• [Material provided]:

* * * * *

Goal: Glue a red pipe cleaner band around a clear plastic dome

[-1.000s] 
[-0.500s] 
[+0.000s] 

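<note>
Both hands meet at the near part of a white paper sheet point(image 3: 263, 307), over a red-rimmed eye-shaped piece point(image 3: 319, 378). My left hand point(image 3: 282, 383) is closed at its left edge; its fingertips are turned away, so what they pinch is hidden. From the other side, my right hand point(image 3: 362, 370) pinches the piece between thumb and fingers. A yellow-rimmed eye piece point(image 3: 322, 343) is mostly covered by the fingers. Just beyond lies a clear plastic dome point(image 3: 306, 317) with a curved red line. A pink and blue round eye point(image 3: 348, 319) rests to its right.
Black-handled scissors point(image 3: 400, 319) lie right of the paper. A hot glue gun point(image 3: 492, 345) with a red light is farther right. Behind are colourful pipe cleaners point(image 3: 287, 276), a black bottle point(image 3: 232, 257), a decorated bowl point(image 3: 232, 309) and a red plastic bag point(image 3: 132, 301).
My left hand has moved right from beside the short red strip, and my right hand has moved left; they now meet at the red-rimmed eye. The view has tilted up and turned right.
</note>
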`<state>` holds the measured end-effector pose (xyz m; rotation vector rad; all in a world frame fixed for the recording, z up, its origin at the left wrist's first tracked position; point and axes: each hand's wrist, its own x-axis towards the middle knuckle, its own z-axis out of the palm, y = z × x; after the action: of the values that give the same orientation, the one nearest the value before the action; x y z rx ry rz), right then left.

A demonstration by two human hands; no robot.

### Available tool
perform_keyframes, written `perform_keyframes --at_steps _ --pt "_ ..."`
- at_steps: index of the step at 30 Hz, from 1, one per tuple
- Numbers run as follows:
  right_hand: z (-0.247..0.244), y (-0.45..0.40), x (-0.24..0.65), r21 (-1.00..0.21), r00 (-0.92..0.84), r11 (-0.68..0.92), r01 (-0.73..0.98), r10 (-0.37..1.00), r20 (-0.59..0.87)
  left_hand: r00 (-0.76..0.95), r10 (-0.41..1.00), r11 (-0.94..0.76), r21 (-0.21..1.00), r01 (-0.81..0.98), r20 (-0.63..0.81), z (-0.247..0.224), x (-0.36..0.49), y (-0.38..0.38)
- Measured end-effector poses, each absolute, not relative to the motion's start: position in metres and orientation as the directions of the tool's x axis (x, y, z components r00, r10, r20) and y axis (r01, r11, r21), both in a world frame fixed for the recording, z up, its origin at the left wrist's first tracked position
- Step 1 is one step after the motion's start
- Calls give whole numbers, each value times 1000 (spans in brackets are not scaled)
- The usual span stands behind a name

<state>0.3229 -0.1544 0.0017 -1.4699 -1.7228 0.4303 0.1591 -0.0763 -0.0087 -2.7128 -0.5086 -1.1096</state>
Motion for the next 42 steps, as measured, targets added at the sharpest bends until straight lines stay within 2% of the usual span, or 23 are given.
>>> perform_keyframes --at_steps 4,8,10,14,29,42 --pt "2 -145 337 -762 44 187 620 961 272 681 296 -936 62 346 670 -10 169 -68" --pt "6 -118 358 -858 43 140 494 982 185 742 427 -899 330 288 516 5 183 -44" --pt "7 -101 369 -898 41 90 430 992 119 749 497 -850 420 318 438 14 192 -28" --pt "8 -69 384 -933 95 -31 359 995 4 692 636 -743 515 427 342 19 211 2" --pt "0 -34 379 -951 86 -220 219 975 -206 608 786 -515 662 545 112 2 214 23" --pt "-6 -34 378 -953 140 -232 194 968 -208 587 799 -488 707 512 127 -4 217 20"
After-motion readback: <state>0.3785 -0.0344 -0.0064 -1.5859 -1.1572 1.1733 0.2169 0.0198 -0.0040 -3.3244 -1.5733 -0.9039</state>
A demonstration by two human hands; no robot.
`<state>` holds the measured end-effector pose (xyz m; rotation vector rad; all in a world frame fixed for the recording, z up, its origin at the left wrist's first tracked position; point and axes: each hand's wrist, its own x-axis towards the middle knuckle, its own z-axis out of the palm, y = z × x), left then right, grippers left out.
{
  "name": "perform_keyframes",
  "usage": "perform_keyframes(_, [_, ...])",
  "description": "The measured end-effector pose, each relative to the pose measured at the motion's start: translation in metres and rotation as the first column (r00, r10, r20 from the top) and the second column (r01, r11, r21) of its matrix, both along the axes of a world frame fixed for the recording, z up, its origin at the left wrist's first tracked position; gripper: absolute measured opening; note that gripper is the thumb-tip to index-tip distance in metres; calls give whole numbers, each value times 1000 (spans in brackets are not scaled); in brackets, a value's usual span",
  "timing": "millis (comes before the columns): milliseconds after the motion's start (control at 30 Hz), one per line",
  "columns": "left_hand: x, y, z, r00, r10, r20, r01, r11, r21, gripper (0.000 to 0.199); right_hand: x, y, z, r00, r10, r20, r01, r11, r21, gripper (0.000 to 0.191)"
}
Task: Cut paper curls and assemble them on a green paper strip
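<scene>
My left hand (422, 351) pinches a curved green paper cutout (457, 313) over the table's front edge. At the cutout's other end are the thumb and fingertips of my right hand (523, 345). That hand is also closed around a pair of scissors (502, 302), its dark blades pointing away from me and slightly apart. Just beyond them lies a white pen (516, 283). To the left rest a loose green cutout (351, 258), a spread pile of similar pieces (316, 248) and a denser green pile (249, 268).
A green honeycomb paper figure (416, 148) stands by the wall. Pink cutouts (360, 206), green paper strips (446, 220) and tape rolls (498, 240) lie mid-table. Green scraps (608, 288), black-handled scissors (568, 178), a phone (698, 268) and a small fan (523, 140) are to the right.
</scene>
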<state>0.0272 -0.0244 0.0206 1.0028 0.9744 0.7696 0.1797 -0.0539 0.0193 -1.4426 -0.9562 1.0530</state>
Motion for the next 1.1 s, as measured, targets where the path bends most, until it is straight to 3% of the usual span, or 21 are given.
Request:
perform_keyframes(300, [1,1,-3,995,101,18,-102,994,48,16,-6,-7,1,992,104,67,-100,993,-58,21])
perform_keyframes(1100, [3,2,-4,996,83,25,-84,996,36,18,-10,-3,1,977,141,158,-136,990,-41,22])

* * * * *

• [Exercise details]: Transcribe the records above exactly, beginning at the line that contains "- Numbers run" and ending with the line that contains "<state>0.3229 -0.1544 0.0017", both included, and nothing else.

• [Result of the exercise]:
- Numbers run as follows:
  right_hand: z (-0.247..0.244), y (-0.45..0.40), x (-0.24..0.65), r21 (-1.00..0.21), r00 (-0.92..0.84), r11 (-0.68..0.92), r01 (-0.73..0.98), r10 (-0.37..1.00), r20 (-0.59..0.87)
  left_hand: r00 (-0.76..0.95), r10 (-0.41..1.00), r11 (-0.94..0.76), r21 (-0.21..1.00), r01 (-0.81..0.98), r20 (-0.63..0.81), z (-0.247..0.224), x (-0.36..0.49), y (-0.38..0.38)
- Measured end-effector poses, each absolute, not relative to the motion's start: position in metres and orientation as the directions of the tool's x axis (x, y, z components r00, r10, r20) and y axis (r01, r11, r21), both in a world frame fixed for the recording, z up, its origin at the left wrist's first tracked position
- Step 1 is one step after the motion's start
- Calls give whole numbers, each value times 1000 (spans in brackets are not scaled)
- The usual span stands behind a name

<state>0.3229 -0.1544 0.0017 -1.4699 -1.7228 0.4303 0.1591 -0.0763 -0.0087 -2.7128 -0.5086 -1.1096</state>

Now the output is complete.